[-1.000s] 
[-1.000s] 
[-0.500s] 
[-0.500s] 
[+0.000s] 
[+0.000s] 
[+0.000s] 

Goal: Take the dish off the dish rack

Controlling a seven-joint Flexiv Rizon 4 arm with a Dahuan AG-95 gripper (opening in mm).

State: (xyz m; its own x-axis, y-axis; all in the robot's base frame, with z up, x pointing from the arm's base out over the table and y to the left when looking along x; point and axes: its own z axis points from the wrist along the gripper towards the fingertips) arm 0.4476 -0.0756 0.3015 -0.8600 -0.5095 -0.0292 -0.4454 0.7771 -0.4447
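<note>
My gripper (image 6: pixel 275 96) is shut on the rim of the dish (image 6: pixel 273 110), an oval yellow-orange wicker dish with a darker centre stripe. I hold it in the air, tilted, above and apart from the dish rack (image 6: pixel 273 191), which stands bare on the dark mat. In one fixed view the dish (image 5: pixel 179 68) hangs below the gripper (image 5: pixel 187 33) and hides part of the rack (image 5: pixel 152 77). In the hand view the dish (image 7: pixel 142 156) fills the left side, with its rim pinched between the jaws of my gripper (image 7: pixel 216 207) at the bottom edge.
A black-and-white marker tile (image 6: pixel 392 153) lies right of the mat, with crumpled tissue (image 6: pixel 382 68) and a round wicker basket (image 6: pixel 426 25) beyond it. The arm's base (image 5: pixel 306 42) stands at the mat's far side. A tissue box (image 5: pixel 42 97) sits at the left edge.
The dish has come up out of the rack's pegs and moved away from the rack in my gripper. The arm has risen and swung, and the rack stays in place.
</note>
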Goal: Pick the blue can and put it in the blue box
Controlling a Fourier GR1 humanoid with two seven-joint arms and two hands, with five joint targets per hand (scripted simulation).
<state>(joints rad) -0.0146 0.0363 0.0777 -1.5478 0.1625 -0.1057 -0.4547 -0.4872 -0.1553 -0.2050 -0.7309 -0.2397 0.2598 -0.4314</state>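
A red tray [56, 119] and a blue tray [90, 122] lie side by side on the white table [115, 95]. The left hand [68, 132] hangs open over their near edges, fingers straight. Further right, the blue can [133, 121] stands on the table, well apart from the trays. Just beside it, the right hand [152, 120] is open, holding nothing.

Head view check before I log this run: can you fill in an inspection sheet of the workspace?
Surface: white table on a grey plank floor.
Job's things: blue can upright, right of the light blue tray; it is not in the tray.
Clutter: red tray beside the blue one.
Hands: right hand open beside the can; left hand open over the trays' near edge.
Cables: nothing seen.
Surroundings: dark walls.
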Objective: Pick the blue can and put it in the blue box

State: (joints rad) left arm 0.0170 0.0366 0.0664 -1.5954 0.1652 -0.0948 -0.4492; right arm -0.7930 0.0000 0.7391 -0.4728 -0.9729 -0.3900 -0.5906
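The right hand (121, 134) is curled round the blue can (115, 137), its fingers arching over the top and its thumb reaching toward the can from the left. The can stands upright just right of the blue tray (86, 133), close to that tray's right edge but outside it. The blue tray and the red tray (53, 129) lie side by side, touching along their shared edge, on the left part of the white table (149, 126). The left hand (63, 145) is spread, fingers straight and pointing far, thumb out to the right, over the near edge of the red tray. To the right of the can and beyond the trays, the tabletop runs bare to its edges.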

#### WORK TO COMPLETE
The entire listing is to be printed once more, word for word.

#### RESULT OF THE EXERCISE
[-1.000s] 
[-1.000s] 
[-0.500s] 
[-0.500s] 
[+0.000s] 
[+0.000s] 
[+0.000s] 

Goal: Take the dish off the dish rack

Controlling a seven-joint Flexiv Rizon 4 arm with a Dahuan AG-95 gripper (opening in mm).

State: (xyz m; its own x-axis, y-axis; all in the robot's base frame, with z up, x pointing from the arm's base out over the table and y to the left when looking along x; point and axes: its own z axis points from the wrist along the gripper towards the fingertips) arm 0.4476 -0.0756 0.3015 -0.8600 -0.5095 -0.0292 -0.4454 0.7771 -0.4447
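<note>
My gripper (image 6: pixel 275 96) is shut on the rim of the dish (image 6: pixel 273 110), an oval yellow-orange wicker dish with a darker centre stripe. I hold it in the air, tilted, above and apart from the dish rack (image 6: pixel 273 191), which stands bare on the dark mat. In one fixed view the dish (image 5: pixel 179 68) hangs below the gripper (image 5: pixel 187 33) and hides part of the rack (image 5: pixel 152 77). In the hand view the dish (image 7: pixel 142 156) fills the left side, with its rim pinched between the jaws of my gripper (image 7: pixel 216 207) at the bottom edge.
A black-and-white marker tile (image 6: pixel 392 153) lies right of the mat, with crumpled tissue (image 6: pixel 382 68) and a round wicker basket (image 6: pixel 426 25) beyond it. The arm's base (image 5: pixel 306 42) stands at the mat's far side. A tissue box (image 5: pixel 42 97) sits at the left edge.
The dish has come up out of the rack's pegs and moved away from the rack in my gripper. The arm has risen and swung, and the rack stays in place.
</note>
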Goal: Pick the blue can and put it in the blue box
Controlling a Fourier GR1 humanoid with two seven-joint arms and two hands, with five joint targets per hand (scripted simulation).
<state>(joints rad) -0.0146 0.0363 0.0777 -1.5478 0.1625 -0.1057 -0.4547 -0.4872 -0.1553 -0.2050 -0.7309 -0.2397 0.2598 -0.4314</state>
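A red tray [56, 119] and a blue tray [90, 122] lie side by side on the white table [115, 95]. The left hand [68, 132] hangs open over their near edges, fingers straight. Further right, the blue can [133, 121] stands on the table, well apart from the trays. Just beside it, the right hand [152, 120] is open, holding nothing.

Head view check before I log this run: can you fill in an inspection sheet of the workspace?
Surface: white table on a grey plank floor.
Job's things: blue can upright, right of the light blue tray; it is not in the tray.
Clutter: red tray beside the blue one.
Hands: right hand open beside the can; left hand open over the trays' near edge.
Cables: nothing seen.
Surroundings: dark walls.
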Objective: Pick the blue can and put it in the blue box

State: (joints rad) left arm 0.0170 0.0366 0.0664 -1.5954 0.1652 -0.0948 -0.4492; right arm -0.7930 0.0000 0.7391 -0.4728 -0.9729 -0.3900 -0.5906
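The right hand (121, 134) is curled round the blue can (115, 137), its fingers arching over the top and its thumb reaching toward the can from the left. The can stands upright just right of the blue tray (86, 133), close to that tray's right edge but outside it. The blue tray and the red tray (53, 129) lie side by side, touching along their shared edge, on the left part of the white table (149, 126). The left hand (63, 145) is spread, fingers straight and pointing far, thumb out to the right, over the near edge of the red tray. To the right of the can and beyond the trays, the tabletop runs bare to its edges.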

The work is done, and the output is complete.